### PROBLEM DESCRIPTION:
Reproduce, character for character, the lines below from the first through the one with "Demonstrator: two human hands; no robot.". Leave pictures out.
___ RAW DATA ___
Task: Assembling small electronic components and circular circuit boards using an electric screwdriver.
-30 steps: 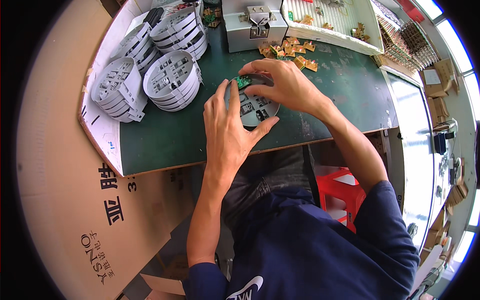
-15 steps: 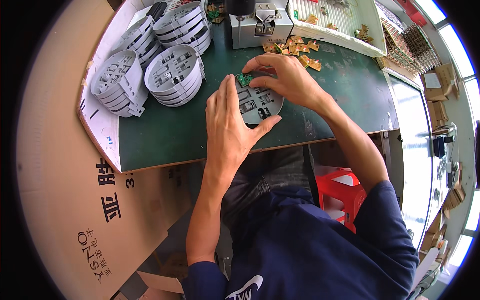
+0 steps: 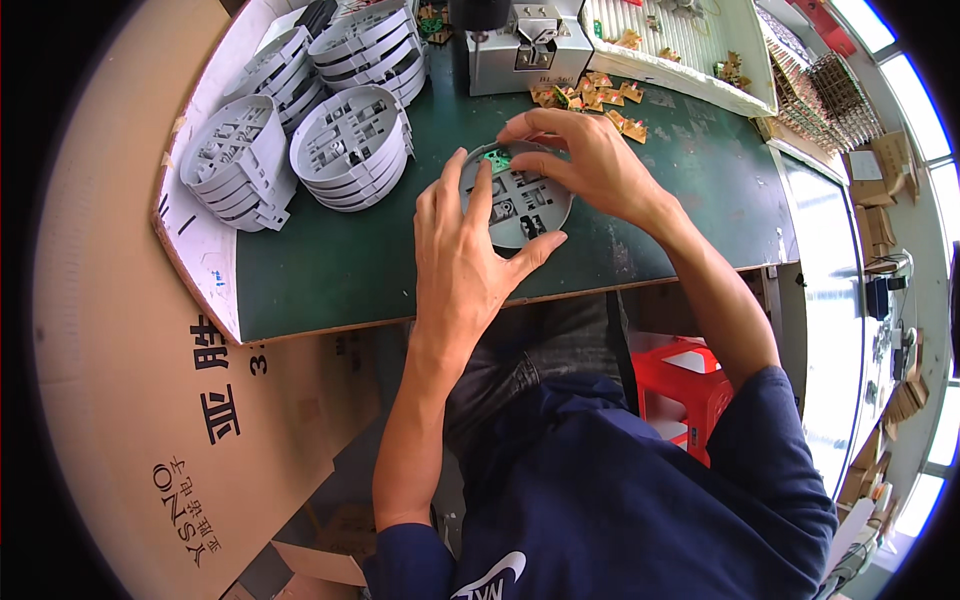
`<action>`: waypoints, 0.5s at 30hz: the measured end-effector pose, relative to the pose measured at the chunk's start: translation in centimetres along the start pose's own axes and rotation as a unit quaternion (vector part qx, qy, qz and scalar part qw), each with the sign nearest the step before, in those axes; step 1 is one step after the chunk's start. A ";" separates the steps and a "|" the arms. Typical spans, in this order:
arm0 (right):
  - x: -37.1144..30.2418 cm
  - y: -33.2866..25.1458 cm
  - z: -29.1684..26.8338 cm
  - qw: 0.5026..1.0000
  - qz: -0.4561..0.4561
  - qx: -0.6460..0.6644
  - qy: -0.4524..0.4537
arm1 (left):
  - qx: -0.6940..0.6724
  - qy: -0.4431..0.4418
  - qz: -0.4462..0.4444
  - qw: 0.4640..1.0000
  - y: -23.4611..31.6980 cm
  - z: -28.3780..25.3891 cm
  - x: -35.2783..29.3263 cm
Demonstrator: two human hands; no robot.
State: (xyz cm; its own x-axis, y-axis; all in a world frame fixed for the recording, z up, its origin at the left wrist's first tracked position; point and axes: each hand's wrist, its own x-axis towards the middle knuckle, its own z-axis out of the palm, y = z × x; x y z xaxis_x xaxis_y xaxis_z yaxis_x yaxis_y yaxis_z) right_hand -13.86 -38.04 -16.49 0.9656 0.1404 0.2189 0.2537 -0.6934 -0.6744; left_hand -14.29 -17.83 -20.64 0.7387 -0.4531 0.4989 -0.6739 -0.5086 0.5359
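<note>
On the green tabletop (image 3: pixel 350 280) lies a round grey plastic housing (image 3: pixel 515 210) with molded slots and small black parts inside. A small green circuit board (image 3: pixel 497 159) sits at its far left side, within the rim. My left hand (image 3: pixel 455 245) spans the housing, its thumb at the near right rim and its fingers along the left side. One left fingertip reaches to the board's near edge. My right hand (image 3: pixel 600 170) curls over the far right rim, thumb inside and index finger beyond the edge. Its other fingers are partly hidden.
Stacks of similar grey housings (image 3: pixel 350 150) stand at the left. Behind the hands is a silver machine (image 3: pixel 528 60). Several small tan circuit boards (image 3: pixel 600 95) lie beside it. A white foam tray (image 3: pixel 690 85) stands far right; a red stool (image 3: pixel 685 385) is below the table.
The green board has gone from between my right thumb and index finger to lying inside the housing. A left finger has moved in over the rim toward it. The housing has shifted slightly right.
</note>
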 end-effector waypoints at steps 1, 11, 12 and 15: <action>-0.2 0.2 0.0 1.000 0.001 0.001 0.000 | 0.005 -0.001 0.001 1.000 0.0 0.0 0.0; 10.1 -5.9 -5.3 0.911 -0.194 0.262 0.254 | -0.001 -0.007 0.003 1.000 0.3 0.1 0.6; 12.1 -7.5 -4.3 0.915 -0.203 0.296 0.183 | 0.006 -0.014 -0.015 1.000 -0.8 -0.4 -0.2; 14.9 -9.8 -7.3 0.936 -0.191 0.281 0.090 | -0.017 -0.024 -0.003 1.000 -0.3 -0.1 0.3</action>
State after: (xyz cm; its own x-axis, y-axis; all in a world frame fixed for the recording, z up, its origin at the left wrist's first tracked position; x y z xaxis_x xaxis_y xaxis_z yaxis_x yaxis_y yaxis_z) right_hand -2.40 -34.28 -1.50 0.7853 0.1460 0.6017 0.6181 -0.1272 -0.7758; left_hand -13.84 -17.74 -20.55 0.7415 -0.4861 0.4625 -0.6693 -0.4864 0.5617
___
### REPLY TO THE EXERCISE:
Task: Assembling small electronic components and circular circuit boards using an electric screwdriver.
-30 steps: 
-15 steps: 
+0 steps: 
`<action>`: waypoints, 0.5s at 30hz: the measured end-effector pose, relative to the pose measured at the chunk's start: translation in centimetres along the start pose's own axes and rotation as a unit quaternion (vector part qx, qy, qz and scalar part qw), each with the sign nearest the step before, in those axes; step 1 is one step after the chunk's start. A ";" separates the steps and a "|" the arms. Typical spans, in this order:
arm0 (right):
  - x: -37.1144..30.2418 cm
  - y: -33.2866..25.1458 cm
  - z: -29.1684..26.8338 cm
  - qw: 0.5026..1.0000
  - qz: -0.4561..0.4561
  - qx: -0.6460..0.6644
  - qy: -0.4524..0.4537
arm1 (left):
  - qx: -0.6940..0.6724
  - qy: -0.4431..0.4418
  - qz: -0.4462..0.4444
  - qw: 0.4640..1.0000
  - y: -23.4611..31.6980 cm
  - z: -28.3780..25.3891 cm
  - x: -35.2783..29.3263 cm
Demonstrator: two human hands; no robot.

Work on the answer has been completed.